Dabus Guilherme, Gerstle Ronald J, Derdeyn Colin P, Cross Dewitte T, Moran Christopher J
Division of Interventional Neuroradiology, Mallinckrodt Institute of Radiology, Barnes-Jewish Hospital, Washington University School of Medicine, P.O. Box 8131, 510 S. Kingshighway Boulevard, St. Louis, MO 63110, USA.
Neuroradiology. 2006 Dec;48(12):917-23. doi: 10.1007/s00234-006-0151-7. Epub 2006 Nov 4.
We report our experience with the endovascular treatment of the vertebral artery origin in patients presenting with symptomatic vertebrobasilar ischemia and compare our results with those reported in the literature.
In 25 patients, 28 procedures were performed. Patients presented with posterior circulation ischemic symptoms despite optimal medical therapy with antiplatelet drugs and had a digital subtraction angiogram demonstrating stenosis of the origin of the vertebral artery greater than 50%. Retrospective review of the medical records, clinical notes and radiologic-procedural reports was performed.
Of the 25 patients, 18 were male and 7 female. Their ages ranged from 50 to 84 years. In 23 of the 25 patients the contralateral vertebral artery was occluded, hypoplastic, absent, or had greater than 50% stenosis. In 13 of the 25 patients angiographic evidence of significant anterior circulation disease was demonstrated. In 18 of the 25 patients the left vertebral artery was affected. The mean stenosis was 82.6%. Follow-up records were available in 19 patients. The mean follow-up was 24 months. Five of the 19 patients had recurrent symptoms of vertebrobasilar ischemia and three patients were retreated. Of the 28 procedures performed, 23 were angioplasty/stenting and 5 were angioplasties alone. Overall technical success was achieved in 26 of the 28 procedures (92.8%). No procedure-related transient ischemic attack, stroke or death was noted.
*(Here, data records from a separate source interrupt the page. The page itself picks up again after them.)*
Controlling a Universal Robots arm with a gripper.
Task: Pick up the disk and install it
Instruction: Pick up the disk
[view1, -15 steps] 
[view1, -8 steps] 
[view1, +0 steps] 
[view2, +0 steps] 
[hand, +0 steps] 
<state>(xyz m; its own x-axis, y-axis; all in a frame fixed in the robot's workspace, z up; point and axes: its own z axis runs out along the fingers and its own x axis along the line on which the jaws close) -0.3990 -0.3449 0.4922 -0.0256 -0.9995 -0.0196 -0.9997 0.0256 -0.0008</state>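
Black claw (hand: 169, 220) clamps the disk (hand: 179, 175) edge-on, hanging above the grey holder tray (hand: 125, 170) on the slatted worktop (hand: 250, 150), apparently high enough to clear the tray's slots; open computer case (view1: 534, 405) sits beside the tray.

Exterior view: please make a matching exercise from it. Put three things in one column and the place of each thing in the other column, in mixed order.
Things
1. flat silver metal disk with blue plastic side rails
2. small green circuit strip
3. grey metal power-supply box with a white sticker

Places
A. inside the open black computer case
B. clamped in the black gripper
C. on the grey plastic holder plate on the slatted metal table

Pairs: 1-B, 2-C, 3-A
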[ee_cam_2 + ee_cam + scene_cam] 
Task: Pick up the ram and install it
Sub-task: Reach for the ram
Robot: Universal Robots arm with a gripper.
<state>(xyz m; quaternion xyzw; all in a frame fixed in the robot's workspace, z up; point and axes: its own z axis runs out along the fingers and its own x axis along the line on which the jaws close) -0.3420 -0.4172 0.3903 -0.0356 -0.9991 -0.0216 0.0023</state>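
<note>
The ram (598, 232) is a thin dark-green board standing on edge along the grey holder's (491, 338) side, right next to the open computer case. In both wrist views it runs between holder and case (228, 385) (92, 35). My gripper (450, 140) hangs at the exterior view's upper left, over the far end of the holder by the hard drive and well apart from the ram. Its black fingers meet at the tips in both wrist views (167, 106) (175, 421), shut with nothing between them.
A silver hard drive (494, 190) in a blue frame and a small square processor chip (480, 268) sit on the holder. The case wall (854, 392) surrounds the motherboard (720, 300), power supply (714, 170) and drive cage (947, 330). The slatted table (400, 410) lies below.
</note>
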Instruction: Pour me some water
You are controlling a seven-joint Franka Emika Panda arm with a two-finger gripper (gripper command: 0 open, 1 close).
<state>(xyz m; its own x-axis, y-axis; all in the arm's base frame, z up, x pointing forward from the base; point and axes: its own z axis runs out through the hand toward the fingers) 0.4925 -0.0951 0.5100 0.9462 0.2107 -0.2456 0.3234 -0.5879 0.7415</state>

Endovascular treatment of the vertebral artery origin in this patient population is feasible, safe, and effective. There are some questions regarding the long-term follow-up and rate of restenosis and clinical recurrences that are yet to be answered.
我们报告了对有症状的椎基底动脉缺血患者进行椎动脉起始部血管内治疗的经验,并将我们的结果与文献报道的结果进行比较。
对25例患者进行了28次手术。尽管使用抗血小板药物进行了最佳药物治疗,但患者仍出现后循环缺血症状,数字减影血管造影显示椎动脉起始部狭窄大于50%。对病历、临床记录和放射学手术报告进行了回顾性分析。
25例患者中,男性18例,女性7例。年龄范围为50至84岁。25例患者中有23例对侧椎动脉闭塞、发育不全、缺如或狭窄大于50%。25例患者中有13例有明显前循环疾病的血管造影证据。25例患者中有18例左侧椎动脉受累。平均狭窄率为82.6%。19例患者有随访记录。平均随访时间为24个月。19例患者中有5例出现椎基底动脉缺血复发症状,3例患者再次接受治疗。在进行的28次手术中,23次为血管成形术/支架置入术,5次为单纯血管成形术。28次手术中有26次(92.8%)取得了总体技术成功。未发现与手术相关的短暂性脑缺血发作、中风或死亡。
对该患者群体进行椎动脉起始部血管内治疗是可行、安全且有效的。关于长期随访、再狭窄率和临床复发率仍有一些问题有待解答。